Work item:
Copy all records exactly, excluding images.

[Records from a collection]
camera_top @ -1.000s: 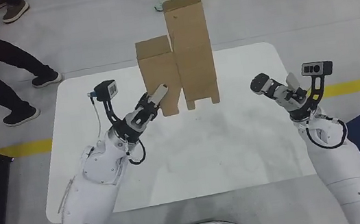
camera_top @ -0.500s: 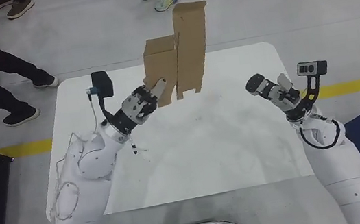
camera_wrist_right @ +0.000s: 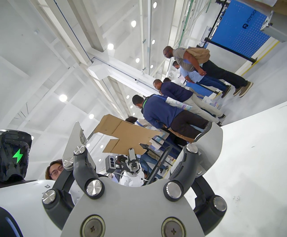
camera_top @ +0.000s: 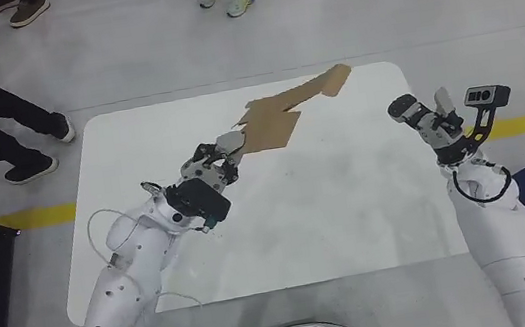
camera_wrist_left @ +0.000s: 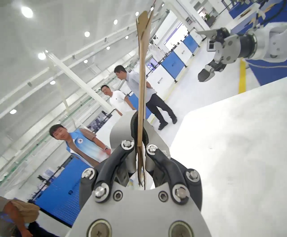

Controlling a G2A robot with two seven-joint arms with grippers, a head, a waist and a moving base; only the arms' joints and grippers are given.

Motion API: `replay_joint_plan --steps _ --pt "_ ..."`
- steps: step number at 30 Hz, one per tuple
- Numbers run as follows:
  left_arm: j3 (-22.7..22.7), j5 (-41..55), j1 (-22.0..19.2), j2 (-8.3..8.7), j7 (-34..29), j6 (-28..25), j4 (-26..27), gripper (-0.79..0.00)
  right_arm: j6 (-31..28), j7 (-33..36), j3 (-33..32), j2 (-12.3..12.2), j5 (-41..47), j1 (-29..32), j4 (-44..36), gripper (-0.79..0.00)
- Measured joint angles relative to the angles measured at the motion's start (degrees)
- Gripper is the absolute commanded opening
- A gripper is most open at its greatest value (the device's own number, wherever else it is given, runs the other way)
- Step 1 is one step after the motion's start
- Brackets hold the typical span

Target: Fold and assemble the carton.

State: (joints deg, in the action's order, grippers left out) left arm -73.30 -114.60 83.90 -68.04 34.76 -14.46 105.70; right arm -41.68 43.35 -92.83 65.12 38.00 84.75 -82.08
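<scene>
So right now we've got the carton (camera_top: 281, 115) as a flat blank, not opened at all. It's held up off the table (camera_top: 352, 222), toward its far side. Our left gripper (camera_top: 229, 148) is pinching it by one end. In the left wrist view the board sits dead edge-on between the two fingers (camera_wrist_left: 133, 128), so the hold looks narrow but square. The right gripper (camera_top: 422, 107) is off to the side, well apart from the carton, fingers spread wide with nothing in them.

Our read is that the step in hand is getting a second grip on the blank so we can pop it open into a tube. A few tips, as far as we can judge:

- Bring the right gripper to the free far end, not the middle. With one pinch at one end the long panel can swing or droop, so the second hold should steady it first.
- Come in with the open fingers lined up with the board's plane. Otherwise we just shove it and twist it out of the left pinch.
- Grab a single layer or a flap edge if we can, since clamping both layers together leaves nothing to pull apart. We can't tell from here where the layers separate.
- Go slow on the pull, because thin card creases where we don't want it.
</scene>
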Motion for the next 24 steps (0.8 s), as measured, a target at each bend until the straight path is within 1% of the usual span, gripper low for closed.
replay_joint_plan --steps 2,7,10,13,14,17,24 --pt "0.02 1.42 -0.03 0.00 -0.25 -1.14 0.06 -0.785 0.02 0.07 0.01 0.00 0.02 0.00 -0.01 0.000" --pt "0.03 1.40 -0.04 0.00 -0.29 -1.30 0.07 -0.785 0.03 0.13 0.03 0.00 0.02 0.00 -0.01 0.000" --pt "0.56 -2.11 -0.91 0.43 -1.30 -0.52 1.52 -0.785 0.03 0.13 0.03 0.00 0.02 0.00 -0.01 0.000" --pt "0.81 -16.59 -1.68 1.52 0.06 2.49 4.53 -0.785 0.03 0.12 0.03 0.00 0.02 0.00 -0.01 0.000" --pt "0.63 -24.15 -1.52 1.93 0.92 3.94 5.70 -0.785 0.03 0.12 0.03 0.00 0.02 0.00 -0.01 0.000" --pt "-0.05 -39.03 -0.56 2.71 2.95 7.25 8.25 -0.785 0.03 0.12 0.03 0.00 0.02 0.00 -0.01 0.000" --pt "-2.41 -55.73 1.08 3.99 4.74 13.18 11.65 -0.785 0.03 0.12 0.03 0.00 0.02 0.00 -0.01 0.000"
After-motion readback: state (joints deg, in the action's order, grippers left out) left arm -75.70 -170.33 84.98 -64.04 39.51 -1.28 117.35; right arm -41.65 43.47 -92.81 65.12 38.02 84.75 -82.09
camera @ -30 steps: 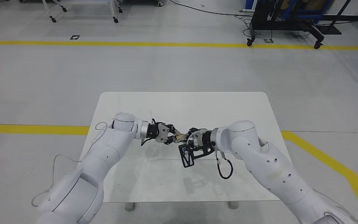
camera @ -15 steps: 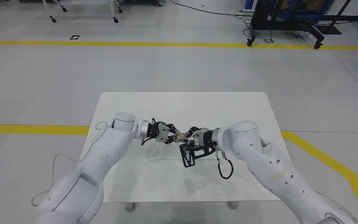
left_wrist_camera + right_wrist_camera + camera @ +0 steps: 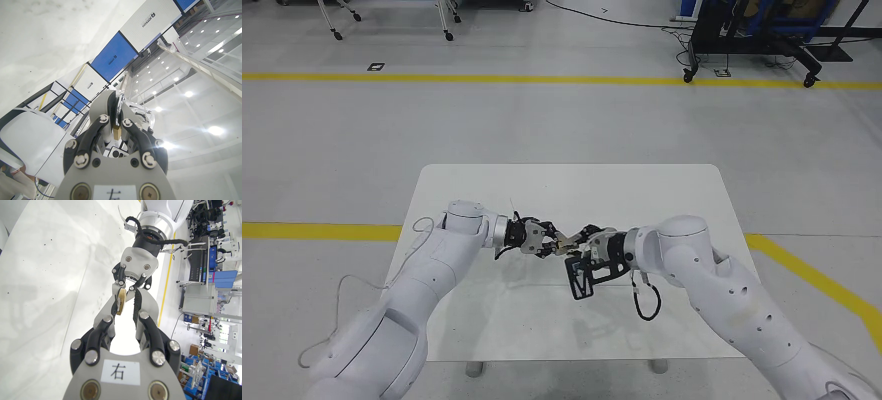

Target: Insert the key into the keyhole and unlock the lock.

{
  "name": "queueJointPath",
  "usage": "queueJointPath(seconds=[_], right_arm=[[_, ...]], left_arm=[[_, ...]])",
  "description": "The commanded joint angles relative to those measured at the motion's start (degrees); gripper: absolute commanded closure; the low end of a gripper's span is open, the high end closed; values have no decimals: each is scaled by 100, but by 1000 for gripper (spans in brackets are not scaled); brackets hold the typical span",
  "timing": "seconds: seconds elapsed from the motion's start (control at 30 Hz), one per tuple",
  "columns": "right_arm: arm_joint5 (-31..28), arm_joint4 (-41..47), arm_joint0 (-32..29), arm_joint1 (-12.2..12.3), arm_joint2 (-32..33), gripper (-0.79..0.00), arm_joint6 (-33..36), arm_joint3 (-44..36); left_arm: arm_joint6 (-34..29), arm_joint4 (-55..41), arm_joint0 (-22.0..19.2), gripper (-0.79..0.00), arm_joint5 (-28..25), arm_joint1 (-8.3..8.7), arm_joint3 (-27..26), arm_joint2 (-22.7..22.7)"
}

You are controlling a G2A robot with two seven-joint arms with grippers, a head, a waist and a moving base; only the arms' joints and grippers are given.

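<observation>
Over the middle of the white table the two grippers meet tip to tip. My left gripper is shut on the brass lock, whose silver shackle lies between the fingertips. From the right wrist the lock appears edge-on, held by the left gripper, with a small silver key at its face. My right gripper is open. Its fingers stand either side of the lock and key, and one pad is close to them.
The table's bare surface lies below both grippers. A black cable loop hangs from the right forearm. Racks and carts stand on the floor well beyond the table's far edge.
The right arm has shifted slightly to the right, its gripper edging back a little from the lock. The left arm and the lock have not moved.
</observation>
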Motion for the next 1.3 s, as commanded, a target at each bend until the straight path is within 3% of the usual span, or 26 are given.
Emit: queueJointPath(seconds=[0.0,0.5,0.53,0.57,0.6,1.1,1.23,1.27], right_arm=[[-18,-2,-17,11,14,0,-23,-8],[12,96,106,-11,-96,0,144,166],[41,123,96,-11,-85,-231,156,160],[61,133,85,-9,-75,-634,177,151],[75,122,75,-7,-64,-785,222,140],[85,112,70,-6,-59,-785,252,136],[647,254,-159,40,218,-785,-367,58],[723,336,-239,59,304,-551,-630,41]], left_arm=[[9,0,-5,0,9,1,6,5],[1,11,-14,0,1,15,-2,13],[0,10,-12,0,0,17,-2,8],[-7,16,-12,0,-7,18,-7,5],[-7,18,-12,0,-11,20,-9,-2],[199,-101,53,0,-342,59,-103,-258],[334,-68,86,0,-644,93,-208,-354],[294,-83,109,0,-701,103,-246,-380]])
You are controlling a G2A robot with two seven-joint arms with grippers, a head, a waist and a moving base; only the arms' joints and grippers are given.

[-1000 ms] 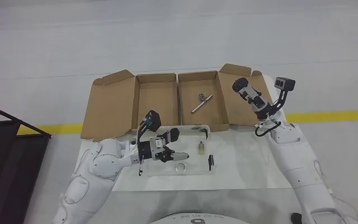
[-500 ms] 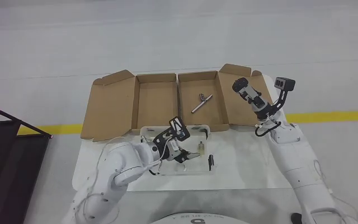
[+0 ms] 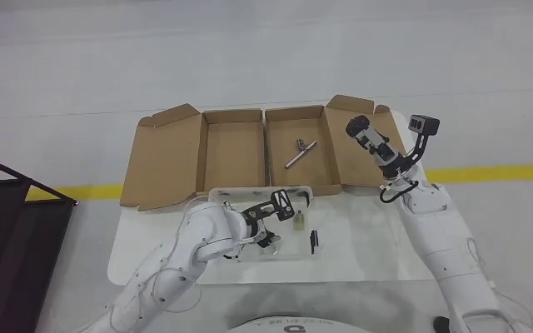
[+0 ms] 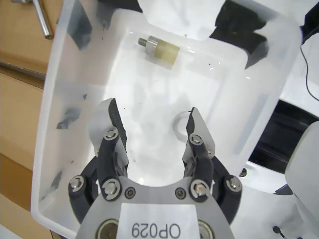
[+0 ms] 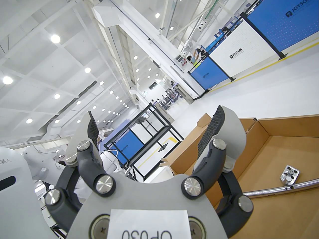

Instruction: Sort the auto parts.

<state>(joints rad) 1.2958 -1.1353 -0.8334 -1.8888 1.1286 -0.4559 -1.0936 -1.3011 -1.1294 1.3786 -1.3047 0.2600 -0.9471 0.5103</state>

Response to this exercise:
camera_top @ -1.000s: 
camera_top @ -0.500s: 
camera_wrist_right @ +0.000s: 
camera_top @ +0.000s: 
camera_wrist_left @ +0.000s: 

Controlling a G2A robot with two seven-joint arms with grippers, a head, a waist and a moving base; only the arms' joints and grippers are given.

Motion API: `replay_joint_plan --steps _ --pt "_ ..."`
- steps: step number at 30 Hz, one per tuple
- Numbers run as follows:
  left_arm: j3 (-22.7..22.7), j5 (-41..55), j1 (-22.0..19.2), j2 (-8.3..8.7), j7 (-34..29), j6 (-28..25), j4 (-26..27), gripper (-0.79..0.00)
  right_arm: j6 (-31..28), j7 (-33..36), j3 (-33..32), j2 (-12.3..12.2), j5 (-41..47), j1 (-29..32), j4 (-44..36), gripper (-0.79..0.00)
- Measured joint angles relative to the angles measured at the motion's start (degrees)
- Gripper is the absolute commanded opening
- A gripper is most open at its greatest value (the device's own number, wherever else it is given, runs the other way)
- Step 1 is one step after the motion's start
- Brackets hold the typical span

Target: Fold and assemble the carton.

State: (joints deg, in the action's order, grippers left out) left arm -73.30 -114.60 83.90 -68.04 34.76 -14.46 105.70; right arm -41.68 43.35 -92.83 65.12 38.00 84.75 -82.08
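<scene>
So right now we've got the carton (camera_top: 281, 115) as a flat blank, not opened at all. It's held up off the table (camera_top: 352, 222), toward its far side. Our left gripper (camera_top: 229, 148) is pinching it by one end. In the left wrist view the board sits dead edge-on between the two fingers (camera_wrist_left: 133, 128), so the hold looks narrow but square. The right gripper (camera_top: 422, 107) is off to the side, well apart from the carton, fingers spread wide with nothing in them.

Our read is that the step in hand is getting a second grip on the blank so we can pop it open into a tube. A few tips, as far as we can judge:

- Bring the right gripper to the free far end, not the middle. With one pinch at one end the long panel can swing or droop, so the second hold should steady it first.
- Come in with the open fingers lined up with the board's plane. Otherwise we just shove it and twist it out of the left pinch.
- Grab a single layer or a flap edge if we can, since clamping both layers together leaves nothing to pull apart. We can't tell from here where the layers separate.
- Go slow on the pull, because thin card creases where we don't want it.
</scene>
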Motion for the next 24 steps (0.8 s), as measured, a target at each bend until the straight path is within 1% of the usual span, gripper low for closed.
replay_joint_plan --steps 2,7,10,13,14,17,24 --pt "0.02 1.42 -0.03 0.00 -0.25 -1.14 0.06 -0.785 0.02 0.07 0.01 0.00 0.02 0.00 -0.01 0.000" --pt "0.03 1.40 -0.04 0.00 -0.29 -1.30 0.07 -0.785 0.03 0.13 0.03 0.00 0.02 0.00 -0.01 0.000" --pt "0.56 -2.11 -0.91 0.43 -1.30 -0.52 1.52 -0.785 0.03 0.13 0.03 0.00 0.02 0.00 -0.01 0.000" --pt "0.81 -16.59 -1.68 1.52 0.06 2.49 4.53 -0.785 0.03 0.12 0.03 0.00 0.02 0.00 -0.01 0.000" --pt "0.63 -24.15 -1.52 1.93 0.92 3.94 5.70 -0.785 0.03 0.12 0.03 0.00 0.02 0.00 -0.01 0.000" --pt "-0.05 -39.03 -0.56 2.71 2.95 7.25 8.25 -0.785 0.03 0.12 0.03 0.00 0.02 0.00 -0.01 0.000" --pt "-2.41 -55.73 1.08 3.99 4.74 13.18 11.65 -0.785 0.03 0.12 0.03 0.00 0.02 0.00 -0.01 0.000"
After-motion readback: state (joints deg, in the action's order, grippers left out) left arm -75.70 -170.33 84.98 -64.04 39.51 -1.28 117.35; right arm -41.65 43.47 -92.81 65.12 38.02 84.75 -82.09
camera @ -30 steps: 
camera @ -15 steps: 
left_wrist_camera + right_wrist_camera + camera @ +0 steps: 

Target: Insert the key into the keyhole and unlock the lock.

{
  "name": "queueJointPath",
  "usage": "queueJointPath(seconds=[_], right_arm=[[_, ...]], left_arm=[[_, ...]])",
  "description": "The commanded joint angles relative to those measured at the motion's start (degrees); gripper: absolute commanded closure; the low end of a gripper's span is open, the high end closed; values have no decimals: each is scaled by 100, but by 1000 for gripper (spans in brackets are not scaled); brackets hold the typical span",
  "timing": "seconds: seconds elapsed from the motion's start (control at 30 Hz), one per tuple",
  "columns": "right_arm: arm_joint5 (-31..28), arm_joint4 (-41..47), arm_joint0 (-32..29), arm_joint1 (-12.2..12.3), arm_joint2 (-32..33), gripper (-0.79..0.00), arm_joint6 (-33..36), arm_joint3 (-44..36); left_arm: arm_joint6 (-34..29), arm_joint4 (-55..41), arm_joint0 (-22.0..19.2), gripper (-0.79..0.00), arm_joint5 (-28..25), arm_joint1 (-8.3..8.7), arm_joint3 (-27..26), arm_joint2 (-22.7..22.7)"
}

You are controlling a G2A robot with two seven-joint arms with grippers, a head, a waist and a moving base; only the arms' joints and grippers are given.

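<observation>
Over the middle of the white table the two grippers meet tip to tip. My left gripper is shut on the brass lock, whose silver shackle lies between the fingertips. From the right wrist the lock appears edge-on, held by the left gripper, with a small silver key at its face. My right gripper is open. Its fingers stand either side of the lock and key, and one pad is close to them.
The table's bare surface lies below both grippers. A black cable loop hangs from the right forearm. Racks and carts stand on the floor well beyond the table's far edge.
The right arm has shifted slightly to the right, its gripper edging back a little from the lock. The left arm and the lock have not moved.
</observation>
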Motion for the next 1.3 s, as commanded, a target at each bend until the straight path is within 3% of the usual span, or 26 are given.
Emit: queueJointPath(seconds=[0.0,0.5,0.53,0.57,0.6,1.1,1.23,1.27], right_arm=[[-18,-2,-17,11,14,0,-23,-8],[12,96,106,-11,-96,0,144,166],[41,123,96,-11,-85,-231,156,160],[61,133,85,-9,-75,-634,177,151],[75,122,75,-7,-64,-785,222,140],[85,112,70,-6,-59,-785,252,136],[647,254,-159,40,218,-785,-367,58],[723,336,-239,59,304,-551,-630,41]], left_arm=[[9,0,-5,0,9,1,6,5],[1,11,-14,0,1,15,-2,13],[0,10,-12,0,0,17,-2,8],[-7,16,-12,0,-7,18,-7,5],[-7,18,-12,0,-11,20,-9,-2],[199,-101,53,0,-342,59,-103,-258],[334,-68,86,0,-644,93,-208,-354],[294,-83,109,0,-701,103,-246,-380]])
You are controlling a G2A robot with two seven-joint arms with grippers, a head, a waist and a moving base; only the arms' joints and grippers are given.

[-1000 ms] 
[-500 ms] 
[+0 ms] 
[+0 ms] 
[+0 ms] 

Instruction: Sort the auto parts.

<state>(joints rad) 1.2958 -1.1353 -0.8334 -1.8888 1.1286 -0.4559 -1.0936 -1.3011 -1.1294 1.3786 -1.3047 0.2600 -0.9471 0.5103</state>

With the output given, the exercise is complete.